What to produce:
Give the lines below again, exactly as they stand, and leave out the images.

Input data Block Start

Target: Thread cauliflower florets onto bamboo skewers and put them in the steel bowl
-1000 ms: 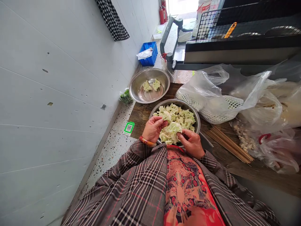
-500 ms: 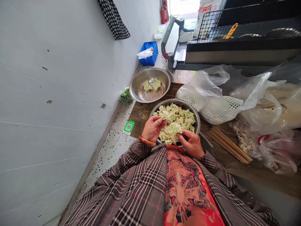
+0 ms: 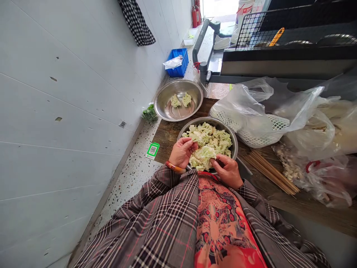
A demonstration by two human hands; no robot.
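Pinching a cauliflower floret (image 3: 206, 152) between thumb and fingertips, the right hand (image 3: 228, 171) holds it above the metal bowl (image 3: 235, 144) of loose pieces (image 3: 221, 138), while the left hand (image 3: 181, 153) curls nearly closed, any grip there unclear

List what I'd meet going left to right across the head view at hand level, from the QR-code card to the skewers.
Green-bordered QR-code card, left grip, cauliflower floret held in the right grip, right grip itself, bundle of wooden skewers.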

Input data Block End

Written response:
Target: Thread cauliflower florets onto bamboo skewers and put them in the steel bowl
-1000 ms: 
-500 ms: 
+0 ms: 
A demonstration by two human hands; no robot.
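Pinching a cauliflower floret (image 3: 206, 152) between thumb and fingertips, the right hand (image 3: 228, 171) holds it above the metal bowl (image 3: 235, 144) of loose pieces (image 3: 221, 138), while the left hand (image 3: 181, 153) curls nearly closed, any grip there unclear

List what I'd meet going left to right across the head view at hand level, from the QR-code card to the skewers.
Green-bordered QR-code card, left grip, cauliflower floret held in the right grip, right grip itself, bundle of wooden skewers.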

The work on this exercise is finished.